Ceftaroline versus vancomycin for treatment of acute pulmonary exacerbations of cystic fibrosis in adults.

J Glob Antimicrob Resist

Department of Pharmacy, University of Texas Southwestern Medical Center, Dallas, TX, USA; Department of Medicine, Division of Infectious Diseases and Geographic Medicine, University of Texas Southwestern Medical Center, Dallas, TX, USA. Electronic address:

Published: March 2022

Objectives: Vancomycin remains a first-line treatment for methicillin-resistant Staphylococcus aureus (MRSA)-mediated acute pulmonary exacerbations (APEs) in adult cystic fibrosis (CF) patients; however, optimal alternatives remain poorly defined. The aim of this study was to determine the safety and efficacy of ceftaroline for MRSA-mediated APEs of CF in adults.
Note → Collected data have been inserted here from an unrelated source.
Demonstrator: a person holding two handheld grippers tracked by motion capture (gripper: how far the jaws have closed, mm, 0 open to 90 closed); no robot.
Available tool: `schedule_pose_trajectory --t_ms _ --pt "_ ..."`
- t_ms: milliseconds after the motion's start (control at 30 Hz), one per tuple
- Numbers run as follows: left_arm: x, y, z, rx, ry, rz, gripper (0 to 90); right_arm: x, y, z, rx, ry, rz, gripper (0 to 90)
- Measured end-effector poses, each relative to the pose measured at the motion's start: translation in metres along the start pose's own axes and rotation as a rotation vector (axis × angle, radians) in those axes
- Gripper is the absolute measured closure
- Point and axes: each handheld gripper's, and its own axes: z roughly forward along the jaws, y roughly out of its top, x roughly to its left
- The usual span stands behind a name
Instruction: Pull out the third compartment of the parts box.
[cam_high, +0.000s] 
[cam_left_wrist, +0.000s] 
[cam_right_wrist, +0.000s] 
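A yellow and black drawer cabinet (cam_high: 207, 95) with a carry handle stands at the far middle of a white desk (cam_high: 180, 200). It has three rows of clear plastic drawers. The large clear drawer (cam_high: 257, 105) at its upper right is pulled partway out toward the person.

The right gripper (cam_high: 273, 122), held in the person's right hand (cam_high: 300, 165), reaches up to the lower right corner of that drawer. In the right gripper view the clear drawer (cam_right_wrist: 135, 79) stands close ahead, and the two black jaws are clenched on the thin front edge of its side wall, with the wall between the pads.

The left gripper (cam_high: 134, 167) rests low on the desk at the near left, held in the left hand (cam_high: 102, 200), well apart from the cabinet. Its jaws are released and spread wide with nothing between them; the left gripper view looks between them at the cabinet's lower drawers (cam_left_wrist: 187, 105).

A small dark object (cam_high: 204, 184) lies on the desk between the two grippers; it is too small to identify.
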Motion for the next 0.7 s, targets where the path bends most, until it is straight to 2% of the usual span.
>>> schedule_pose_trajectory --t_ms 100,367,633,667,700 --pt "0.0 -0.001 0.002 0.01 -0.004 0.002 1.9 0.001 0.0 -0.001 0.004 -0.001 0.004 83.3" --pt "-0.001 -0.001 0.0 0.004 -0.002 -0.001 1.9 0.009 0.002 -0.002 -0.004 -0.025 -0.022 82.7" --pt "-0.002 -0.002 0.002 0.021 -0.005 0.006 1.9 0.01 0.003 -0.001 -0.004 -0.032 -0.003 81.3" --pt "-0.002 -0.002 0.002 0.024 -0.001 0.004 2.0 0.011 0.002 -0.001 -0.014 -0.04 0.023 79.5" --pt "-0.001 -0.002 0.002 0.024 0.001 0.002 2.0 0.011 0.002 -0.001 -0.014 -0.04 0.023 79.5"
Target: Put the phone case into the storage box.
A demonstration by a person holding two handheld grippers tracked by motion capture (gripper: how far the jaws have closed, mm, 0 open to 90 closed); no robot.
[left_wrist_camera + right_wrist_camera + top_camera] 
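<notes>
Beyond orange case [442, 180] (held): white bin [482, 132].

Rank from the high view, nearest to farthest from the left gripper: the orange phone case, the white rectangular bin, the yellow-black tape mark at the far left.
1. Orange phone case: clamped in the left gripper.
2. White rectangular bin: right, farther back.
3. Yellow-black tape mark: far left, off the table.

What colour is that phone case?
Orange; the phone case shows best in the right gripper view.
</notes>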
Methods: We conducted a retrospective, observational cohort study comparing ceftaroline with vancomycin for the treatment of MRSA-mediated APEs in adult CF patients. The primary endpoint was the return to at least 90% of baseline lung function measured by discharge FEV% predicted in comparison with baseline FEV% predicted.

Results: A total of 55 patients were included in the analysis (22 receiving ceftaroline and 33 receiving vancomycin). Of the patients included in the analysis, 13 patients (59%) in the ceftaroline group and 24 patients (73%) in the vancomycin group met the primary outcome (P = 0.38). FEV measurements at baseline, admission and discharge were not different between treatments. Secondary outcomes including 30-day re-admission rate, 30-day mortality, treatment duration and adverse events (neutropenia, Clostridioides difficile infection and acute kidney injury) were similar between groups.

Conclusion: Our small cohort study supports ceftaroline as an alternative treatment option for MRSA-mediated APE of CF in adults.